▶ What you will do
The response must consist of the lines below from the one with "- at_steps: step" through the one with "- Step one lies", exactly as they appear and with both ends kept.

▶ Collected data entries

^^^^^^^^

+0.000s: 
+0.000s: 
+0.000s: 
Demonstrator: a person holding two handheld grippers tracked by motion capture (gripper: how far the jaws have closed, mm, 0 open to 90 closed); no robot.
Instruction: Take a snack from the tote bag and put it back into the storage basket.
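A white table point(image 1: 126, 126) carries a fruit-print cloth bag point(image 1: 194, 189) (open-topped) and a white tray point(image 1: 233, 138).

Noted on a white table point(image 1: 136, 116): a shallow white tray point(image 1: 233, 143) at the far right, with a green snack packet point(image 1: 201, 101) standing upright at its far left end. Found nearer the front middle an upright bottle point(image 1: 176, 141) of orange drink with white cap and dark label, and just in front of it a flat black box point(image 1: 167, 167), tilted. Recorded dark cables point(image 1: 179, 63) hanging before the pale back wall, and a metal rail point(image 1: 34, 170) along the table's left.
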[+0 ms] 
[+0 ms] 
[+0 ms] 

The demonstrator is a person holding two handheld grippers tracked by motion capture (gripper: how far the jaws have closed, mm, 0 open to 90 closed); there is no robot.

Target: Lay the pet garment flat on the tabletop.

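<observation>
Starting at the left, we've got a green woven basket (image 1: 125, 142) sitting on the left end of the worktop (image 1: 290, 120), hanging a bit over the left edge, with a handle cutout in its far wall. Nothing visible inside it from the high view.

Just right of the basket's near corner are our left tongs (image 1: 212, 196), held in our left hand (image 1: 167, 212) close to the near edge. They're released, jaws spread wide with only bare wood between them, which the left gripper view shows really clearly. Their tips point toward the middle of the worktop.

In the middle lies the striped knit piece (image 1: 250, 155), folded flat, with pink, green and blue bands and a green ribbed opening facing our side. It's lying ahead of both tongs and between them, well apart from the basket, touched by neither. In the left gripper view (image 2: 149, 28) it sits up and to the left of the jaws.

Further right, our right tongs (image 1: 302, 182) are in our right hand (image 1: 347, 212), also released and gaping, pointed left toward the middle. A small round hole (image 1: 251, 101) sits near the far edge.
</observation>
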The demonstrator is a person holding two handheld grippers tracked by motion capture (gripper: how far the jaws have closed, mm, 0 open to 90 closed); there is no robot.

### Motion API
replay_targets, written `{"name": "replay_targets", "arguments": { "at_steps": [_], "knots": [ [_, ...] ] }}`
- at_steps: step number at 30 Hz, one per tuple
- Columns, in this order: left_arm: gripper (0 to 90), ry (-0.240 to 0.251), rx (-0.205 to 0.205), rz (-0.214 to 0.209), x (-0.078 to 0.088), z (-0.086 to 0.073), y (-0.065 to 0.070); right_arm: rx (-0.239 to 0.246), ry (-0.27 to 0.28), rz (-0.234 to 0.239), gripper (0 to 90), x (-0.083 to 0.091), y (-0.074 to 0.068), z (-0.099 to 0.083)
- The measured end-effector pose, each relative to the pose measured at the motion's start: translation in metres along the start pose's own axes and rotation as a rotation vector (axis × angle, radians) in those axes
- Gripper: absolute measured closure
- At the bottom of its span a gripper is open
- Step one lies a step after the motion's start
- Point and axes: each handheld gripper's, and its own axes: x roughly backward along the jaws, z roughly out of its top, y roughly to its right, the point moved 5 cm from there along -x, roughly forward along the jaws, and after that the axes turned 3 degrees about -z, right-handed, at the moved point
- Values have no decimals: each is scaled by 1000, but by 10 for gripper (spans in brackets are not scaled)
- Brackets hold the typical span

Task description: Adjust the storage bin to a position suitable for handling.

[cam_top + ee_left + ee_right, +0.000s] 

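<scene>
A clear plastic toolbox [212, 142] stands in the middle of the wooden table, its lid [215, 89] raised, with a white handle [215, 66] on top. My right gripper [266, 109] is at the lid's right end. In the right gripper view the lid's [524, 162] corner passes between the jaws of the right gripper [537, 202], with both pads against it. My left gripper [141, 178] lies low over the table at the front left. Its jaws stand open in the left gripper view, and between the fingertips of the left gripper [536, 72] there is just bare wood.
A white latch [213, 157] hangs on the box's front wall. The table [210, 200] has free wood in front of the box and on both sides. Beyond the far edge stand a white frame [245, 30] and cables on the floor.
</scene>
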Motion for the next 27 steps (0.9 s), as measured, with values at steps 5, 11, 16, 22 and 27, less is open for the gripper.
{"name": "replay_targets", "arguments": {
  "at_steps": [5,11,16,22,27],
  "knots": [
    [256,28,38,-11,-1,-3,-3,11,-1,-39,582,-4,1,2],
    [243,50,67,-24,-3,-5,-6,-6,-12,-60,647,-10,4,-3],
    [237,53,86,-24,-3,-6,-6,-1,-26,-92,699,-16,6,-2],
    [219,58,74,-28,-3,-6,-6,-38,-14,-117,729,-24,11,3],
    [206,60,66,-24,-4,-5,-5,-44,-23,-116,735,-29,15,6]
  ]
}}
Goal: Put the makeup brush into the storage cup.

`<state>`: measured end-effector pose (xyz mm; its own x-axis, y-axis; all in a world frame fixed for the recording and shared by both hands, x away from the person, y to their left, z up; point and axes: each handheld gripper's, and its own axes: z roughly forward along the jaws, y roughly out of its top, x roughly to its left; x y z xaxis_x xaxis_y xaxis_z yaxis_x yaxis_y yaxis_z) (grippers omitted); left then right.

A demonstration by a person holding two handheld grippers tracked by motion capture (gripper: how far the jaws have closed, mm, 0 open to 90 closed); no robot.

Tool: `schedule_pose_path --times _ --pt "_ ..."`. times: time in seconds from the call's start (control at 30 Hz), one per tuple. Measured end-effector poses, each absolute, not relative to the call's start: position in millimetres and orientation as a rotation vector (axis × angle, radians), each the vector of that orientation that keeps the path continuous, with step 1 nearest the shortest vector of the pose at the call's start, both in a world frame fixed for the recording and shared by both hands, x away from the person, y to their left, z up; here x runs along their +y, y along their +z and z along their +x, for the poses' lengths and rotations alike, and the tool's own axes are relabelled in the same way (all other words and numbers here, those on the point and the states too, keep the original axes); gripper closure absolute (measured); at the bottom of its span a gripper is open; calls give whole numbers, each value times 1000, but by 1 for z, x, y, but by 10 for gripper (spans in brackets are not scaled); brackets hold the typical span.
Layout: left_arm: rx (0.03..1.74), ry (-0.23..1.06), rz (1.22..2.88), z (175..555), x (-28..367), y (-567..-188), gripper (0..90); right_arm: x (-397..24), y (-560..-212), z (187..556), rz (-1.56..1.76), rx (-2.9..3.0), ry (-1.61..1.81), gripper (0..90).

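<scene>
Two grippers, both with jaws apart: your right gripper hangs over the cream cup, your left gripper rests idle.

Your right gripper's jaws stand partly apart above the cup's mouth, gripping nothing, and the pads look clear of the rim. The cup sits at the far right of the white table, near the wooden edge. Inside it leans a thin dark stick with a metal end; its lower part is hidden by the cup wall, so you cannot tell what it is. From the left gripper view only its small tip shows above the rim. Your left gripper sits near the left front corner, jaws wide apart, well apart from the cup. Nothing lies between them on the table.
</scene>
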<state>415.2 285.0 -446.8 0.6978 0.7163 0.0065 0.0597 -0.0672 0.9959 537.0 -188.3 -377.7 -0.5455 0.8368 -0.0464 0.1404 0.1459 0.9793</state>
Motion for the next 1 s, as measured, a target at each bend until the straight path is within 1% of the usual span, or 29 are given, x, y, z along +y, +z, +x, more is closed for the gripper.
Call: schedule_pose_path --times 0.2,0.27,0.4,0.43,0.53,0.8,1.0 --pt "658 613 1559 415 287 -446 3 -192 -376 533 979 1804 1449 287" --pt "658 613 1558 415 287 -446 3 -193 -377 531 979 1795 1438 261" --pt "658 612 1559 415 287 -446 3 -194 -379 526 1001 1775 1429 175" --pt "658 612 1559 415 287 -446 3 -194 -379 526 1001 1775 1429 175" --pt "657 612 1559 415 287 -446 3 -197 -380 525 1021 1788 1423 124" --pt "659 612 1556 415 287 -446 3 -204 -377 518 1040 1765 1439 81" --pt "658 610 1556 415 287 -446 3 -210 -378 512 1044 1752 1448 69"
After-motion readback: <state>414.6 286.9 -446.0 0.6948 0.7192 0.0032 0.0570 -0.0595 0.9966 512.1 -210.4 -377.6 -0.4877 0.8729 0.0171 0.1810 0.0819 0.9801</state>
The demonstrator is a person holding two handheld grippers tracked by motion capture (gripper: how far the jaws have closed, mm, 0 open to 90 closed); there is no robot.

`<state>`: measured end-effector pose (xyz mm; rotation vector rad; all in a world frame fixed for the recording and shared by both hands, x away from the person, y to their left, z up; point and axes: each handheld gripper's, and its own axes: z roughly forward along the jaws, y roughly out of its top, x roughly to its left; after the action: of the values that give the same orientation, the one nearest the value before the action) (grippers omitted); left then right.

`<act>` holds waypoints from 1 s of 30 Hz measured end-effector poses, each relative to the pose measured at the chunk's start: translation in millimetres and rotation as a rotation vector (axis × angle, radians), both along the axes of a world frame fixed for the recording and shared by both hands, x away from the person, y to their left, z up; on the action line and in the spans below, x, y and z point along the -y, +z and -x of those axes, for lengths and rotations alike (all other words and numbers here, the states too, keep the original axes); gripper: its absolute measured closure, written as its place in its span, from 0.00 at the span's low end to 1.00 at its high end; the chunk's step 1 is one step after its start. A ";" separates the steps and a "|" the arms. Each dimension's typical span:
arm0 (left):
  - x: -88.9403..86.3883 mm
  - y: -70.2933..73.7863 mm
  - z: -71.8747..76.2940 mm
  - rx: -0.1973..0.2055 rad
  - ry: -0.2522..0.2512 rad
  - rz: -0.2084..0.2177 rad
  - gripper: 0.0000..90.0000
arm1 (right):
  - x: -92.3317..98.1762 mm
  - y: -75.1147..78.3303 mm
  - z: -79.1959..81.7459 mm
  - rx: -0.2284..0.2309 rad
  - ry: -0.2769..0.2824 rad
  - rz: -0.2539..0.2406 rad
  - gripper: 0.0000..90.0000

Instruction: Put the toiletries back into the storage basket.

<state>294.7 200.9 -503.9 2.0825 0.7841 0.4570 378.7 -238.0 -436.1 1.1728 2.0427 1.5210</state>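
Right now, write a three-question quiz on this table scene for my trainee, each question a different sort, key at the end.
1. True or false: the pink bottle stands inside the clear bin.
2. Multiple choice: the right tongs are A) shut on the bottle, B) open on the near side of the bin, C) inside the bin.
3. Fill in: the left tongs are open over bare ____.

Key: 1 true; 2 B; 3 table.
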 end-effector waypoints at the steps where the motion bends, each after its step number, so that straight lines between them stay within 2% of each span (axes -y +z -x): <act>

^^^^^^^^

▶ Result below
- at_steps: step number at 30 Hz, one per tuple
- Columns, in this order: left_arm: gripper (0 to 90), ry (-0.240 to 0.251), rx (-0.205 to 0.205), rz (-0.214 to 0.209), x (-0.078 to 0.088), z (-0.086 to 0.073), y (-0.065 to 0.070); right_arm: rx (-0.239 to 0.246), ry (-0.27 to 0.28), rz (-0.234 to 0.239), gripper (0 to 90), x (-0.083 to 0.091), y (-0.074 to 0.068), z (-0.099 to 0.083)
- The measured end-effector pose, each relative to the pose measured at the motion's start: translation in metres along the start pose's own axes and rotation as a rotation vector (axis × angle, radians) in those axes
- Gripper: absolute measured closure
- At the bottom of its span a gripper is open
- Step one lies a step after the motion's start

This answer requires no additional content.